Over time, we have gotten divorced from nature and as a result, from the beauty and wisdom embodied in its countless manifestations. We have simply lost the ecological knowledge and the ways to live it with intention and conscious awareness. I’m not talking about theoretical philosophy here but about practical everyday living. Even today, many still believe that wasps don’t “serve a specific function” like, for example, bees do. While this is outright false since wasps are important pollinators, that framing in itself is part of the problem. For one, if they wouldn’t serve an ecosystemic function, they simply wouldn’t be here. A species evolves when it excels in a specific ecological niche. Secondly, we get into really dangerous moral territory once we begin to determine someone’s right to live by the yardstick of utility. That’s when we create categories to devalue each other and start to see someone as lesser-than, whether that category is defined by a human race or the degree of indigeneity of a species. It’s how we justify and rationalize our actions that deeply harm life.
We Europeans pride ourselves on thousands of years of dialectic discourse and moral philosophy, but the intrinsic rights of animals and other non-human species have largely been disregarded until fairly recently. I am reminded of a quote by the wonderful polymath Albert Schweitzer, who in his seminal work argued that there simply is no morality without what he called Reverence for Life: “I cannot but have reverence for all that is called life.

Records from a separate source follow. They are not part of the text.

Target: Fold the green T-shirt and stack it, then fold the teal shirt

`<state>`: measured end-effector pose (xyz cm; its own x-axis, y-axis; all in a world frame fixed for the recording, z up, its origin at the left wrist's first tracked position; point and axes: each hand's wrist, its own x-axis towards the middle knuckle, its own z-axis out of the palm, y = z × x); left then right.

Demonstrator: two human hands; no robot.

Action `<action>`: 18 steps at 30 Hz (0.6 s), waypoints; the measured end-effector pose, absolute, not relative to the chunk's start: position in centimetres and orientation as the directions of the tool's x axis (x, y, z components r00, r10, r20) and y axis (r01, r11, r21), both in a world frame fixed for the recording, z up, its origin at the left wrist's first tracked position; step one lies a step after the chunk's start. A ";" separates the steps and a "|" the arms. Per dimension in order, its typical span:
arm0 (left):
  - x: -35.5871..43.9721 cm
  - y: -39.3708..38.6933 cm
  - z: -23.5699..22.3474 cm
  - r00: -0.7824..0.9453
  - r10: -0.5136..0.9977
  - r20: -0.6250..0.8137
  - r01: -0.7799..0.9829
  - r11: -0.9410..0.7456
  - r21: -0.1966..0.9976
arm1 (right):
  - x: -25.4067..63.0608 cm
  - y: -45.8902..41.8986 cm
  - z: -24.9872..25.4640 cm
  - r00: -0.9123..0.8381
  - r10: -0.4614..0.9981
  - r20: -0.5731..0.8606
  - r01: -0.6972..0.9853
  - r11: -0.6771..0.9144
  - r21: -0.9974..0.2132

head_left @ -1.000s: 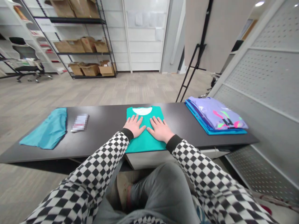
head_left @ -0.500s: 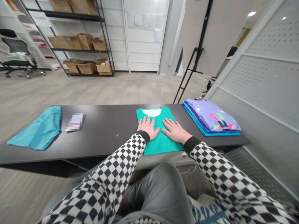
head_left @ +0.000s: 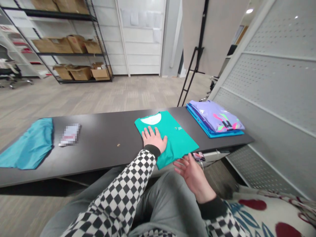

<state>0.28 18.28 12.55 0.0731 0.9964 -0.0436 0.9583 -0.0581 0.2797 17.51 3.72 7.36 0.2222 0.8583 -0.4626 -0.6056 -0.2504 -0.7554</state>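
Note:
A folded green T-shirt [head_left: 176, 136] with a white inner neckline and a small chest print lies turned at an angle on the dark table. My left hand [head_left: 153, 139] rests flat on its left part, fingers spread. Just past the shirt's near edge is my right hand [head_left: 191, 174], palm turned up and inward, fingers apart and holding nothing. Its fingertips come close to the hem; whether they touch it I cannot tell.
To the right sits a stack of folded shirts [head_left: 214, 118], lilac on top, blue below. A teal cloth [head_left: 31, 143] and a blurred-out packet [head_left: 70, 134] lie on the table [head_left: 103, 131] to the left. Below the front edge a phone [head_left: 198, 156] shows. A perforated panel [head_left: 276, 79] stands at right.
My right hand has left the shirt's top and moved down toward me, past the near edge, turning palm up. The shirt has rotated; my left hand stays on it. The view has shifted right.

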 end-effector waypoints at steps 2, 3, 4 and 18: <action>1.0 16.0 12.5 0.063 0.998 -0.026 0.946 -0.052 0.320 | 17.4 5.2 7.9 0.267 0.873 -0.408 -0.595 -0.184 -0.783; 1.3 14.8 12.4 0.077 0.997 -0.010 0.934 -0.069 0.351 | 17.3 5.7 8.0 0.294 0.872 -0.392 -0.580 -0.163 -0.798; 1.4 13.5 12.3 0.104 0.995 0.010 0.916 -0.100 0.389 | 17.2 6.1 8.1 0.328 0.865 -0.380 -0.561 -0.145 -0.815; -3.4 1.6 5.5 0.081 0.976 0.203 -0.044 -0.200 0.979 | 14.8 7.6 9.4 0.544 0.817 -0.191 -0.437 0.081 -0.896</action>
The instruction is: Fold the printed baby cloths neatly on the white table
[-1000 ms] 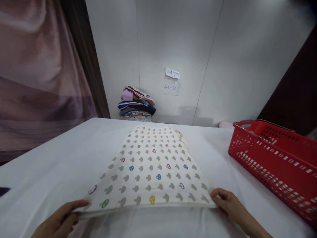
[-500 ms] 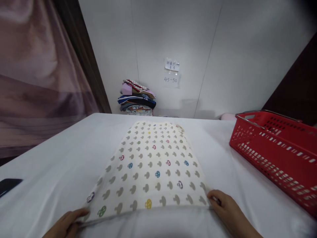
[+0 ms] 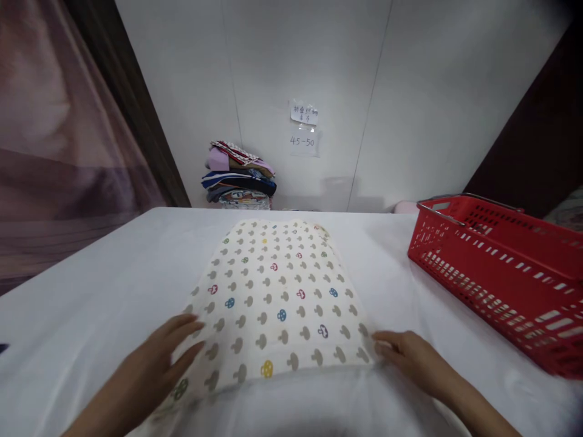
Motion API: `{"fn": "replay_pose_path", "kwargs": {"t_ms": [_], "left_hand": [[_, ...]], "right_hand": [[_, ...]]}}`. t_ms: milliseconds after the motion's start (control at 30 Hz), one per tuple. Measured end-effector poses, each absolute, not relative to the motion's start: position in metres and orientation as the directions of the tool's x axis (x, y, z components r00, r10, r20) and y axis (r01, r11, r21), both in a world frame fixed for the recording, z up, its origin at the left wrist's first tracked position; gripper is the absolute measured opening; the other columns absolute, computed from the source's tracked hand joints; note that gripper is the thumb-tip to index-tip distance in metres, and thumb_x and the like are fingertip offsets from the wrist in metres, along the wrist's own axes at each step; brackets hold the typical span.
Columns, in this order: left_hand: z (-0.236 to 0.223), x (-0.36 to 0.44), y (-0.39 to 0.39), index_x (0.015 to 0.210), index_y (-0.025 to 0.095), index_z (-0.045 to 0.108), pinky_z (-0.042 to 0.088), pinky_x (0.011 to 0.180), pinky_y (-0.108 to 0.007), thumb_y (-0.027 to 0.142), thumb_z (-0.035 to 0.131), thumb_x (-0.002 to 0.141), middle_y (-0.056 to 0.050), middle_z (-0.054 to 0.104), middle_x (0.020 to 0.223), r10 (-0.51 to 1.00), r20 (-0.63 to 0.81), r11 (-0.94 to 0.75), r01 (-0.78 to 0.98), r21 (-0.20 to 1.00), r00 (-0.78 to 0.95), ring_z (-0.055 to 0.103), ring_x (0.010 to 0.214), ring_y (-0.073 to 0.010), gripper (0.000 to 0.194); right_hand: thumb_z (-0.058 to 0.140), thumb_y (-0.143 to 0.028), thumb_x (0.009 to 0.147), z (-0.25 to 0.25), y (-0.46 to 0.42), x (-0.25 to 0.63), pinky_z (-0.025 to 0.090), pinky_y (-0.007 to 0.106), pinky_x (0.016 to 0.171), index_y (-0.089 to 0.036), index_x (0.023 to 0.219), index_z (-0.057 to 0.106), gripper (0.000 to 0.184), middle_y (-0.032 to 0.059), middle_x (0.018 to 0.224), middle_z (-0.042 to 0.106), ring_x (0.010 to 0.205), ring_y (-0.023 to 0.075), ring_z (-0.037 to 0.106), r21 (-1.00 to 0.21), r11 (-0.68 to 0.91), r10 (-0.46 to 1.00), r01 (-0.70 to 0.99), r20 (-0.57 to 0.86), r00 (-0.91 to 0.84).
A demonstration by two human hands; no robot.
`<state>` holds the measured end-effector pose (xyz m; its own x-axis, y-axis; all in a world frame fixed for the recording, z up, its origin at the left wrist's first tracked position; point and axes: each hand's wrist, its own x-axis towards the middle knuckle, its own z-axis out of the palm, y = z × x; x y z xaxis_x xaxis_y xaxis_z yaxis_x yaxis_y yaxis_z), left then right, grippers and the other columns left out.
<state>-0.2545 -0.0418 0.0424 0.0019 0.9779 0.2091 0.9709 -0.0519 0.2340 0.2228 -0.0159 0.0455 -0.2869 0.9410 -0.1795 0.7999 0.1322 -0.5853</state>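
The mushroom-print cloth (image 3: pixel 279 285) lies beneath the spread left fingers (image 3: pixel 182 331), its corner apparently pinched between the right fingers (image 3: pixel 388 337); flattening seems in hand, the next move calling for even tension.

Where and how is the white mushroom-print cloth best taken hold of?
Probably by the near corners of the white mushroom-print cloth, pinched from the person's side: it lies spread flat, long sides running away, so its near edge faces that side. The right hand is at one corner.
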Motion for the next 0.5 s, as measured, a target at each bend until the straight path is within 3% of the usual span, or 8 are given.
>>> {"fn": "replay_pose_path", "kwargs": {"t_ms": [100,233,367,500], "left_hand": [[0.053,-0.187,-0.009,0.108,0.032,0.056,0.047,0.084,-0.033,0.045,0.042,0.082,0.001,0.049,0.128,0.954,0.132,-0.298,0.909,0.292,0.271,0.052,0.107,-0.0206,0.032],[0.057,-0.107,0.036,0.107,0.026,0.057,0.042,0.091,-0.033,0.036,0.040,0.085,-0.002,0.051,0.123,0.863,0.119,-0.492,0.767,0.412,0.490,0.049,0.109,-0.0191,0.030],[0.051,-0.057,0.092,0.101,0.024,0.059,0.045,0.082,-0.029,0.033,0.042,0.083,-0.002,0.057,0.110,0.867,0.104,-0.465,0.718,0.518,0.487,0.055,0.094,-0.0172,0.026],[0.043,-0.031,0.154,0.092,0.021,0.062,0.044,0.079,-0.028,0.030,0.044,0.080,-0.003,0.060,0.100,0.937,0.082,-0.331,0.794,0.510,0.339,0.057,0.085,-0.0163,0.023]], "right_hand": [[0.043,-0.039,0.082,0.056,0.020,0.217,0.040,0.027,0.063,-0.022,0.104,0.065,0.035,0.0040,0.079,0.066,0.069,0.0200,0.058,-0.593,0.175,0.970,0.786,-0.033,-0.242],[0.043,-0.032,0.080,0.044,0.090,0.196,0.039,0.024,0.061,-0.019,0.090,0.068,0.030,0.0019,0.072,0.065,0.068,0.0174,0.057,-0.631,0.163,0.982,0.758,0.027,-0.189],[0.045,-0.023,0.078,0.025,0.149,0.173,0.038,0.022,0.067,-0.018,0.084,0.067,0.023,0.0032,0.085,0.065,0.080,0.0167,0.058,-0.512,0.061,0.997,0.857,-0.013,-0.078],[0.052,-0.026,0.074,0.018,0.176,0.158,0.036,0.023,0.061,-0.018,0.091,0.065,0.023,0.0057,0.087,0.065,0.077,0.0189,0.058,-0.484,-0.007,0.998,0.875,-0.061,-0.026]]}}
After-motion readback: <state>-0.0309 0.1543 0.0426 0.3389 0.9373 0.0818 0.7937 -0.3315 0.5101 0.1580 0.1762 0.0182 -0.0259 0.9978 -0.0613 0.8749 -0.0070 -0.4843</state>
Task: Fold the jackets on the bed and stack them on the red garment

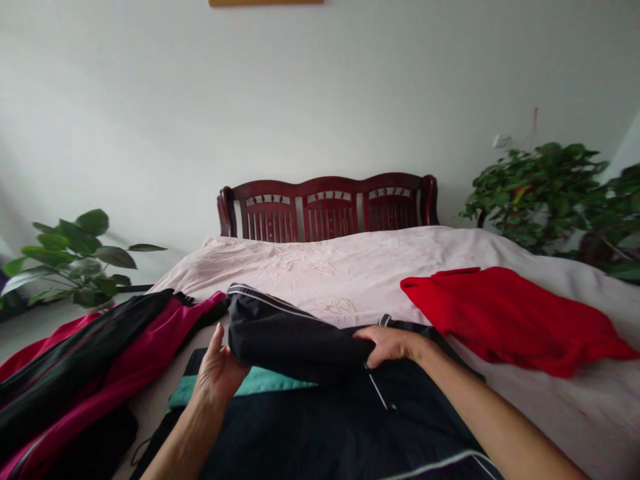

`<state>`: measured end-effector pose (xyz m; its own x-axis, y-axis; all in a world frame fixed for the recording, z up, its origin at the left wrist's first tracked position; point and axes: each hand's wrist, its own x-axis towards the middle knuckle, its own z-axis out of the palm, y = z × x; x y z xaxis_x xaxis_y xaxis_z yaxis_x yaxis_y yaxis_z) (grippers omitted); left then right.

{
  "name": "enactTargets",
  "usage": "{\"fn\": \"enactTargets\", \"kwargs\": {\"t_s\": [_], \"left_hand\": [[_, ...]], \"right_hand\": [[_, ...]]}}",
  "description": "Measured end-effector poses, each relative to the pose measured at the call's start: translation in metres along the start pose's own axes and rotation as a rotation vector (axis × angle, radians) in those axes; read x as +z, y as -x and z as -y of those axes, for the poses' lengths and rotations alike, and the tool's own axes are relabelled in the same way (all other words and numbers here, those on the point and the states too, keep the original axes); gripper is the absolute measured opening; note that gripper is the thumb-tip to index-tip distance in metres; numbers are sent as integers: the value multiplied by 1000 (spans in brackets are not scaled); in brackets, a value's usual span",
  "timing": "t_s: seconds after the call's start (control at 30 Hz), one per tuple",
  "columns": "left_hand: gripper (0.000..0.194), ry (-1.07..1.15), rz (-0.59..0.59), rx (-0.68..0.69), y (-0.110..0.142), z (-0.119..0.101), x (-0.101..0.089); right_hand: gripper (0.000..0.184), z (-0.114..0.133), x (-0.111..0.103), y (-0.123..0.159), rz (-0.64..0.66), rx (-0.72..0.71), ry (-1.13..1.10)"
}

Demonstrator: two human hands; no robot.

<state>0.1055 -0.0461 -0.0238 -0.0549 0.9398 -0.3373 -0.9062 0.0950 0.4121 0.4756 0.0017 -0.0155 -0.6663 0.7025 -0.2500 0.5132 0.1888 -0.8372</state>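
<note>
A dark navy jacket [320, 427] with a teal band [273, 380] and white piping lies spread on the bed in front of me. A folded-over part of it, seemingly a sleeve [290, 333], is raised between my hands. My left hand [220, 370] holds its left end, thumb up at the side and fingers tucked beneath the cloth. My right hand [387, 343] pinches the right end, the fingertips partly hidden in the fabric.
A black and magenta garment [145, 340] lies at the left of the bed, a red garment [515, 320] at the right. The pale pink bedsheet [300, 267] reaches back to a dark wooden headboard [327, 207]. Leafy plants [75, 253] stand on both sides.
</note>
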Motion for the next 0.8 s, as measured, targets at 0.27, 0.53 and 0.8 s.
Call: {"fn": "enactTargets", "kwargs": {"t_s": [0.27, 0.53, 0.8], "left_hand": [[32, -79, -200, 70, 23, -18, -31], [34, -294, -46, 204, 27, -59, -46], [30, -537, -303, 81, 18, -71, -72]], "right_hand": [[35, 14, 1, 11, -218, 152, 854], [26, -21, -24, 19, -133, 249, 350], [12, -37, -10, 8, -581, 223, 375]]}}
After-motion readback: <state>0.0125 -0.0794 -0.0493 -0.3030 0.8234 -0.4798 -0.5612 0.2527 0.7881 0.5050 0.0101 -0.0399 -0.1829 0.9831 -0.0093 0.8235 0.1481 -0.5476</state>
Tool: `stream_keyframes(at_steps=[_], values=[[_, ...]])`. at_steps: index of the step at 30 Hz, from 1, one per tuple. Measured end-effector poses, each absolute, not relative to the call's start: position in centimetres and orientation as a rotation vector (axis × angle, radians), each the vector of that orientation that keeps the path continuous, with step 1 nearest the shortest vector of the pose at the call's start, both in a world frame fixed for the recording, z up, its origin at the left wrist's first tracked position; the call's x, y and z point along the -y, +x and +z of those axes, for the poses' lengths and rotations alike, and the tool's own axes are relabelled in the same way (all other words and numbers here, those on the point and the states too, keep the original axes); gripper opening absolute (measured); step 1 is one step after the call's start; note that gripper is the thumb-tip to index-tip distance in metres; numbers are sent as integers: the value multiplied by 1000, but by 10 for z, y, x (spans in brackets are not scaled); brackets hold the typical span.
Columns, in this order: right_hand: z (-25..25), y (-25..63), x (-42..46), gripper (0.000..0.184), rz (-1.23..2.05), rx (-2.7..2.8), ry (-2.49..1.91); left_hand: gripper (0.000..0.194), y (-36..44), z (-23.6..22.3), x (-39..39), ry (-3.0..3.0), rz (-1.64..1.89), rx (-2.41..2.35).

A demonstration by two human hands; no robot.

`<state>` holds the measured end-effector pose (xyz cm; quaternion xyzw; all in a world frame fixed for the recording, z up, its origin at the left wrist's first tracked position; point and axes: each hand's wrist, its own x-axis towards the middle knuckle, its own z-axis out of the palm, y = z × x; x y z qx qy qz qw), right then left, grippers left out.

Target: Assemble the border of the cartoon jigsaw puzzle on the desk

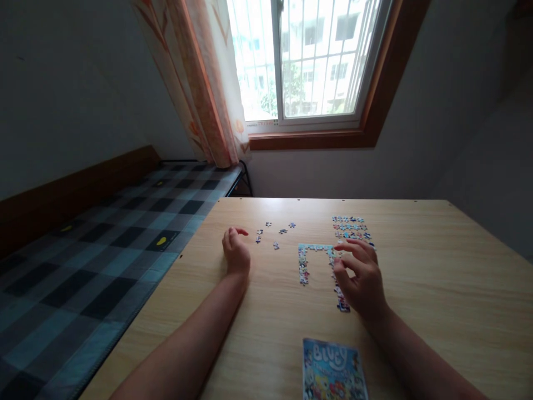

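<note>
My right hand (361,278) is over the right side of a partly joined jigsaw puzzle border (303,266), thumb and forefinger closed in a pinch at its upper right corner. Whatever lies between those fingertips is hidden. The border has a top strip and two sides; the right side is partly covered by my hand. My left hand (236,251) rests on its edge at the left, fingers loosely bent and nothing visible in them. Just right of it lie several loose puzzle pieces (283,231), spread apart.
Rows of puzzle pieces (348,227) lie beyond my right hand on the wooden table (449,289). A blue picture sheet or box marked "Bluey" (333,369) is at the near edge. Left of the table stands a bed with a checked cover (104,244); a curtained window (318,61) is behind.
</note>
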<state>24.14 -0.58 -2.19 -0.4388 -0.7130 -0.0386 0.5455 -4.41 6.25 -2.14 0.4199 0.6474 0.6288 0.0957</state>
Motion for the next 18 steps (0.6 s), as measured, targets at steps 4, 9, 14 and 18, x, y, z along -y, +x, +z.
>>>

I cannot avoid compassion for everything that is called life. That is the beginning and foundation of morality.” To Schweitzer, Reverence for Life is not a line of poetry, but an embodied moral philosophy rooted in a profound sense of love and compassion for all living beings that acts as his North Star. “A man is really ethical only”, he wrote, “when he obeys the constraint laid on him to aid all life which he is able to help, and when he goes out of his way to avoid injuring anything living. He does not ask how far this or that life deserves sympathy as valuable in itself, nor how far it is capable of feeling. To him life as such is sacred.” To exist ethically, our reverence and respect for life aren’t reserved for any select species, but for all life. The entire living cosmos is sacred and worthy of our devotion and care.
When I first read his writing, my heart opened and a shiver ran down my spine. Here is a white, middle-aged German philosopher living at the turn of the 20th century who dedicated his career to writing love expressions to the Earth.
We were left pondering how we, descendants of modernity — with its fixation on progress and urgency, culturally stuck within the archetype of the anthropocentric hero— can once again unite as beings of place(s), participating in the grand unfolding of this multiplicity of beingness we call life.